→ Problem to work on:
Look for the word "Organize" in the entries and copy every line where it shows up.

[Data extracted from a collection]

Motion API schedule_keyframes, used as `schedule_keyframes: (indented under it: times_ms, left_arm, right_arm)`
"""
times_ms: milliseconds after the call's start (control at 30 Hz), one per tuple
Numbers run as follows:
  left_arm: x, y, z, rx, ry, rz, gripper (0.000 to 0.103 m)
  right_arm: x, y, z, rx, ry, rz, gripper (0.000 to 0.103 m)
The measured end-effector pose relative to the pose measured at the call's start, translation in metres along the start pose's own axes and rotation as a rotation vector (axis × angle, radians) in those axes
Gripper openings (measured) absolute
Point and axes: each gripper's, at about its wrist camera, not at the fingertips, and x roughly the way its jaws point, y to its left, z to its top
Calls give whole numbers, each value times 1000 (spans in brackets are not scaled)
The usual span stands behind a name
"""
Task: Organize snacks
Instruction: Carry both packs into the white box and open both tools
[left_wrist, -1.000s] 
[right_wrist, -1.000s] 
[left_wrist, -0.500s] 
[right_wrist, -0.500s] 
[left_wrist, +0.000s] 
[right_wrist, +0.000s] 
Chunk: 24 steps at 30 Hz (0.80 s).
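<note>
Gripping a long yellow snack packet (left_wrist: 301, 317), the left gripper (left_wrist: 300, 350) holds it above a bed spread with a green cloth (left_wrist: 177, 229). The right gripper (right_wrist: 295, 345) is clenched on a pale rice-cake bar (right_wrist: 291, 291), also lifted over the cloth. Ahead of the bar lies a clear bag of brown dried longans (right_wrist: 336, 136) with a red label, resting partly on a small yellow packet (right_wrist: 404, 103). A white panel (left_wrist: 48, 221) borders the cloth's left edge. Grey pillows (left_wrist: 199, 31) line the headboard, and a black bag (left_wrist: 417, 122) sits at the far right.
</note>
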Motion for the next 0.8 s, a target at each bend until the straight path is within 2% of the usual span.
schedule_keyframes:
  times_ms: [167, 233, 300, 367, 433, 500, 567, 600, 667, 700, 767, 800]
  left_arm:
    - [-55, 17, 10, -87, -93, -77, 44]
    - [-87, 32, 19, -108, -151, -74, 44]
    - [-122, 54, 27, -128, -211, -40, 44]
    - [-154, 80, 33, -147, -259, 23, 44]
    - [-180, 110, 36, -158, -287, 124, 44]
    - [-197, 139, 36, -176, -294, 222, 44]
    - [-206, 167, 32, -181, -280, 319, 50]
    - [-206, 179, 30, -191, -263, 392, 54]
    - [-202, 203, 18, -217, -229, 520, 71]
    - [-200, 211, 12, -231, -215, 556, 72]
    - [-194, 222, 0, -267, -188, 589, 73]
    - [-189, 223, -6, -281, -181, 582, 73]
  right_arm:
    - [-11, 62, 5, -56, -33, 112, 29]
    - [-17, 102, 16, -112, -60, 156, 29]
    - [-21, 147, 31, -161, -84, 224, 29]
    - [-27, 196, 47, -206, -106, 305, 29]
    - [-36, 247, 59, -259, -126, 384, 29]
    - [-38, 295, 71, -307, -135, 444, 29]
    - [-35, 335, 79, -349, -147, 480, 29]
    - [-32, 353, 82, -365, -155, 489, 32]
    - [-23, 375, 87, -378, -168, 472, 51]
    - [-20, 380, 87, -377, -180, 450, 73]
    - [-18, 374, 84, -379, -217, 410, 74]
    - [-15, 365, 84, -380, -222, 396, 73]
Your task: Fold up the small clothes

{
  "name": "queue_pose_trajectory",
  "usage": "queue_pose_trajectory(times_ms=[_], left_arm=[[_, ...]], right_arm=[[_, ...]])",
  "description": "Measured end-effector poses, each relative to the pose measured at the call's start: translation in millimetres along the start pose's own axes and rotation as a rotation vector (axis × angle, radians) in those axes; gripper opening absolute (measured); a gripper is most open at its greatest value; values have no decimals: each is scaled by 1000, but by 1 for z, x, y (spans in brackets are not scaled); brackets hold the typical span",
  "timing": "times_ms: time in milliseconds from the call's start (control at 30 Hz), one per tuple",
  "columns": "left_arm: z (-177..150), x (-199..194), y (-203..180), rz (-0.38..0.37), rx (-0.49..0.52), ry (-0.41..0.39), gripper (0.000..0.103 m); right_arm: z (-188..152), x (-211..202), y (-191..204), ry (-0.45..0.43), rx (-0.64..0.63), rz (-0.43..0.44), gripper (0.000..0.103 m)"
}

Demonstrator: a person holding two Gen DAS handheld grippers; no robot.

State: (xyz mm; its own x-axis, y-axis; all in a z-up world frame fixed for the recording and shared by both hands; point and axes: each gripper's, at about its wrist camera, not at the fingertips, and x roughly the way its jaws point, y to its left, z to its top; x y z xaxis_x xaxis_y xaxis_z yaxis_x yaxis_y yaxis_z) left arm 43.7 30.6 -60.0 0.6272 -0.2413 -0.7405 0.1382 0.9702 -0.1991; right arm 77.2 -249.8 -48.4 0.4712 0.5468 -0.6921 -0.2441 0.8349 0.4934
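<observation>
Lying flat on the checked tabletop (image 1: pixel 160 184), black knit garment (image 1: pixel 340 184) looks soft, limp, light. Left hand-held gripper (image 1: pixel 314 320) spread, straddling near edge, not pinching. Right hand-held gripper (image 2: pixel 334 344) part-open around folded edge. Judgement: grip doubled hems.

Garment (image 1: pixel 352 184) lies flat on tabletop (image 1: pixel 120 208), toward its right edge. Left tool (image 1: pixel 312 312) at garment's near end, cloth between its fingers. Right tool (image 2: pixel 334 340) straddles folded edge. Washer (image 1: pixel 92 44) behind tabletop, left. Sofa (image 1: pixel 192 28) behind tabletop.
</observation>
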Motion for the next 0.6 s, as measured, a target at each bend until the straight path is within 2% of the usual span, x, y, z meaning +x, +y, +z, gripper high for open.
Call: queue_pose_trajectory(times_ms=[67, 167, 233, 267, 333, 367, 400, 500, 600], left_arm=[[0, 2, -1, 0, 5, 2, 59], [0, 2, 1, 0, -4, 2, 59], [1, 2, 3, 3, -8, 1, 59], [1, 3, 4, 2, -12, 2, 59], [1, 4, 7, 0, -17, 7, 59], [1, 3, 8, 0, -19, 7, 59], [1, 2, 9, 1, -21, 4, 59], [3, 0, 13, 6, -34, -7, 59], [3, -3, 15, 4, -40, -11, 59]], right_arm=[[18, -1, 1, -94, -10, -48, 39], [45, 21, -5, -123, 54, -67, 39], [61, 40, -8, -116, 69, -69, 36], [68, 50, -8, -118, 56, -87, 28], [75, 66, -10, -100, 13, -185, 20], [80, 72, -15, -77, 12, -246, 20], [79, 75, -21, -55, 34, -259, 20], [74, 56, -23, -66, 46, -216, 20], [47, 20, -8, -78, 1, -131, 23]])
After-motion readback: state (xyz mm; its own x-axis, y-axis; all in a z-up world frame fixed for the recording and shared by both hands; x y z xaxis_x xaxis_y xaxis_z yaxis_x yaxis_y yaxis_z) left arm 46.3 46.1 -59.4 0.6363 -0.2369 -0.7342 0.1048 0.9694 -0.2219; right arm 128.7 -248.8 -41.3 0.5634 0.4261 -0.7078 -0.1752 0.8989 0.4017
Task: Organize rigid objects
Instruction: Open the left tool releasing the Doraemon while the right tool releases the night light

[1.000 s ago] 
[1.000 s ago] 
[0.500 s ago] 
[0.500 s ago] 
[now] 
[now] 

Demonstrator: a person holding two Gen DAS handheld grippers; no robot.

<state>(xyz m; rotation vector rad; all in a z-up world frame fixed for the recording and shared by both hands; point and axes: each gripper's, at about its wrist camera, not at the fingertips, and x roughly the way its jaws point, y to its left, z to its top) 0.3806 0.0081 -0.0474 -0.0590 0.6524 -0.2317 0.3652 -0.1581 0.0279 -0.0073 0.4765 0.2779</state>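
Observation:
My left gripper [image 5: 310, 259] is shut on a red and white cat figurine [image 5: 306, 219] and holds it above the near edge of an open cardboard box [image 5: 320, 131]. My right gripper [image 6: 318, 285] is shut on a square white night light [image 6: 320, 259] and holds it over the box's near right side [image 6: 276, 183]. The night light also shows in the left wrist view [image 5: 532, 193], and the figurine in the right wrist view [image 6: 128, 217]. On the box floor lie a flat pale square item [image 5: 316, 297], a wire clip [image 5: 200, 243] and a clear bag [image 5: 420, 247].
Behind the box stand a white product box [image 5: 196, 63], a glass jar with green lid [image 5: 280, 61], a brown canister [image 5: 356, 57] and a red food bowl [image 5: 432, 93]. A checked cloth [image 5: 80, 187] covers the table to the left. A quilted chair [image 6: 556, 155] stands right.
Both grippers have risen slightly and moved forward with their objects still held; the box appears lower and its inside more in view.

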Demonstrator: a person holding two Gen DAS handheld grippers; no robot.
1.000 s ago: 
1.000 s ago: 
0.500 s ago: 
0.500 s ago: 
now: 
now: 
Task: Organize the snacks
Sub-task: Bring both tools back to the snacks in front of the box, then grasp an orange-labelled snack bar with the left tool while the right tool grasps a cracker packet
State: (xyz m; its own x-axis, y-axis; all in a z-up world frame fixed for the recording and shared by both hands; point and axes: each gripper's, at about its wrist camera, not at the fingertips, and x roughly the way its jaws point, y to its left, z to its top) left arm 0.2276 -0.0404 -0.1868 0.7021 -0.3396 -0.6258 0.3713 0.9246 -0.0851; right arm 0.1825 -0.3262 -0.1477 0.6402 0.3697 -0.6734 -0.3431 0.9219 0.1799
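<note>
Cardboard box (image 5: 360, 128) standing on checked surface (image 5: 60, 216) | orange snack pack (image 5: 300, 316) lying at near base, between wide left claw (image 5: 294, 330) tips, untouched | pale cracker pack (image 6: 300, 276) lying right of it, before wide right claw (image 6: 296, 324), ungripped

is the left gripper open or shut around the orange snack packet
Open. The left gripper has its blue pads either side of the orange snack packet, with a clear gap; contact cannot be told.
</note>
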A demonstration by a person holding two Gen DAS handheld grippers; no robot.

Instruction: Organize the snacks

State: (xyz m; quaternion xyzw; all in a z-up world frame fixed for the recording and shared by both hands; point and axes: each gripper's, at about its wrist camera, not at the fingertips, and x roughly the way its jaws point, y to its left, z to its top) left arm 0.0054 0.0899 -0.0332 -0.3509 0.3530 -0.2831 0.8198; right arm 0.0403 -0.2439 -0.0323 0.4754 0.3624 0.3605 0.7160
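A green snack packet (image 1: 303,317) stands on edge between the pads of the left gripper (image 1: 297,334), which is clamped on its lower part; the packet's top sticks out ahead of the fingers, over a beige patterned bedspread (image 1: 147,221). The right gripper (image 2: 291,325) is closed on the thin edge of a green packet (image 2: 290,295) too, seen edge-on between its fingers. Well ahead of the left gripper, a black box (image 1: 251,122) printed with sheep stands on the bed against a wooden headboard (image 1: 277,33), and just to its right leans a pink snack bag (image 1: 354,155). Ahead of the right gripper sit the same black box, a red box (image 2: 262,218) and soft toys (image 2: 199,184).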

→ Answer space:
Task: Organize snacks
Task: Organize rigid objects
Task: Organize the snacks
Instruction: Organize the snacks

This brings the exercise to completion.